L’économiste et analyste politique Sami Nader analyse, dans une interview express à Ici Beyrouth, les retombées de l’offensive russe sur le terrain syrien où Moscou a le plus d’influence dans la région du Moyen-Orient, et sur le Liban voisin.

L’invasion russe en Ukraine risquera-t-elle de modifier les équilibres en Syrie où Moscou s’est imposé en garant du régime depuis 2015, rival de Téhéran et "partenaire contraint" d’Ankara?

Les développements en Ukraine risquent d’accroître la tension en Syrie. La marge de manœuvre iranienne risque en effet de grandir. Il est légitime de prévoir plus de flexibilité de la part de Washington sur le nucléaire. Les États-Unis devront choisir lequel de la Russie ou de l’Iran ils devront contenir, sans compter le défi que leur pose actuellement la Chine. Autrement dit, ils ne verraient pas d’un mauvais œil diffuser la tension pour pouvoir se concentrer sur leurs priorités. S’ils arrivent à écarter l’Iran comme source potentielle de tensions, ils ne diraient pas non.
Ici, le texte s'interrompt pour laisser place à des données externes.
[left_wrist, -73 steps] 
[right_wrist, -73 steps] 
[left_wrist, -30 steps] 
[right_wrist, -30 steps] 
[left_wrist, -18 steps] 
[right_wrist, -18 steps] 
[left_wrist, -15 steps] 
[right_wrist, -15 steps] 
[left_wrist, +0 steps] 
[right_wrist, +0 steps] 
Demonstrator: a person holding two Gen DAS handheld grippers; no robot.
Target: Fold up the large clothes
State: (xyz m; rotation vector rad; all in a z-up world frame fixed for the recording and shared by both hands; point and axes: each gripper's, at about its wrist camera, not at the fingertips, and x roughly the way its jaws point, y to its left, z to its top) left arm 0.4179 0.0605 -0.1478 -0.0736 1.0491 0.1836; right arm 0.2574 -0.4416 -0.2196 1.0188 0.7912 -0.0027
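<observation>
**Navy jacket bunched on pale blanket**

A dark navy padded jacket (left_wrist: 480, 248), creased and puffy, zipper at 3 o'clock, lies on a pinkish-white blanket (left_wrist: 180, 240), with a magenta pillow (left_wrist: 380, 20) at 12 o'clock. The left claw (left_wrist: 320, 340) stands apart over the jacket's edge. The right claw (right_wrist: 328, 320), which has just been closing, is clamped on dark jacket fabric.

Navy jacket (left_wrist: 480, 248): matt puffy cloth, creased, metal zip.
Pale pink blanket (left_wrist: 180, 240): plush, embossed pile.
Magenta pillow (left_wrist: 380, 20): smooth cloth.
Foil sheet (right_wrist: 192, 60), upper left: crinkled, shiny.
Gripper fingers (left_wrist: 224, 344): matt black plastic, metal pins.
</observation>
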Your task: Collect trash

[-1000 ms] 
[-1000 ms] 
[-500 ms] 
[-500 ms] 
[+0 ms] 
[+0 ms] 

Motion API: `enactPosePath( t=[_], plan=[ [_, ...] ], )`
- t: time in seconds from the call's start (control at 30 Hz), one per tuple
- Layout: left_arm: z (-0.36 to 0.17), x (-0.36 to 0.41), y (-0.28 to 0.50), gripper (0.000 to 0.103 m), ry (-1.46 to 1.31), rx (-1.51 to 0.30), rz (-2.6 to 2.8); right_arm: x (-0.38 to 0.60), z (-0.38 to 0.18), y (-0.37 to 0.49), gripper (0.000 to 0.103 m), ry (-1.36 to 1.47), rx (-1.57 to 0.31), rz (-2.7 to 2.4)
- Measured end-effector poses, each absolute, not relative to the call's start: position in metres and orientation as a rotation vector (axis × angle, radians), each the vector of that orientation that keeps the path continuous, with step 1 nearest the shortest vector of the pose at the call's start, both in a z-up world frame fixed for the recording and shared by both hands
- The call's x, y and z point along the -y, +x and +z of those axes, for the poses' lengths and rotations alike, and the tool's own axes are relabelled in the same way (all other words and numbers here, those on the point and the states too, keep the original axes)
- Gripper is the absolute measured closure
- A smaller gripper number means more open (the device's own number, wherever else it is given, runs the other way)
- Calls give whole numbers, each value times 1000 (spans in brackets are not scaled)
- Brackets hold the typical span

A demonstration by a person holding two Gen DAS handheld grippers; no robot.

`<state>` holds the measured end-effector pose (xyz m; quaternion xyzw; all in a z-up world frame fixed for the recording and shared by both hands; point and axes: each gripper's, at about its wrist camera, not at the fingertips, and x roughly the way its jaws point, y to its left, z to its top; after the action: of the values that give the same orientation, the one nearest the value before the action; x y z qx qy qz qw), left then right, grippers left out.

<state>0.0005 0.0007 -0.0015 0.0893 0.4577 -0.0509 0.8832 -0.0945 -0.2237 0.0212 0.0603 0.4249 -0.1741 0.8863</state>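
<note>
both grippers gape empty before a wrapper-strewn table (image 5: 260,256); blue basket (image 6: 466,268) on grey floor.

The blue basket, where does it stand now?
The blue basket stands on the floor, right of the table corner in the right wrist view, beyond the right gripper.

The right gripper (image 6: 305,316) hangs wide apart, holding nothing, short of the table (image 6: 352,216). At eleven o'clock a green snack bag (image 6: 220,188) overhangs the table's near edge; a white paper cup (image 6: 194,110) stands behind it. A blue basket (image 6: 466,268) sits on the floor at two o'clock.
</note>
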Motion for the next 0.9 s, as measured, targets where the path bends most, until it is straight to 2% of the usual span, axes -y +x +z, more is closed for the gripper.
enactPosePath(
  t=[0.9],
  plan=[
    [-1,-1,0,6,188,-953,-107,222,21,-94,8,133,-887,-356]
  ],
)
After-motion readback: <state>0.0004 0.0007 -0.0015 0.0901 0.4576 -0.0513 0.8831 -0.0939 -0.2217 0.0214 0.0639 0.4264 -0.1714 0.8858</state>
Mais ce ne sera pas à n’importe quel prix (pas de retour à l’accord de 2015 pour les États-Unis) et les Iraniens savent quant à eux jouer sur les différentes vulnérabilités américaines.

Donc pas de réponse américaine violente contre Moscou, qui romprait avec son retrait du terrain régional depuis au moins 2015 (date de l’intervention militaire russe en Syrie) ?

Il faut retenir que les États-Unis ne peuvent pas aller vers l’offensive, cela leur coûtera très cher. Il ne faut pas oublier que la Russie est un pays nucléaire, et que l’Ukraine n’est pas membre de l’OTAN. Washington maintiendra sa politique de sanctions contre la Russie.

Quid de la position turque?

Elle n’aurait pas intérêt à entreprendre quelque action pour l’instant. Elle ne semble pas près de répondre à la demande que lui a adressé l’Ukraine jeudi d’ouvrir les détroits du Bosphore et des Dardanelles en direction de la Russie. Plus les Russes s’embourbent dans le terrain ukrainien, et un tel risque est grand, mieux c’est pour la Turquie. Celle-ci ne serait pas mécontente non plus d’ailleurs d’un conflit entre les États-Unis et la Russie.

Quels effets sur le Liban? 

Les répercussions politiques directes sur le Liban seraient minimes, puisque les Russes n’y sont pas impliqués comme en Syrie. Les retombées économiques risquent en revanche d’être désastreuses. Nous importons 50% de notre blé de l’Ukraine et en l’absence d’une stratégie de sécurité alimentaire, nous n’avons pas de plans alternatifs, comme celui d’importer le blé des États-Unis ou autres. Un second impact est lié à la flambée du prix du pétrole, qui ne sera pas sans aggraver encore plus la crise libanaise.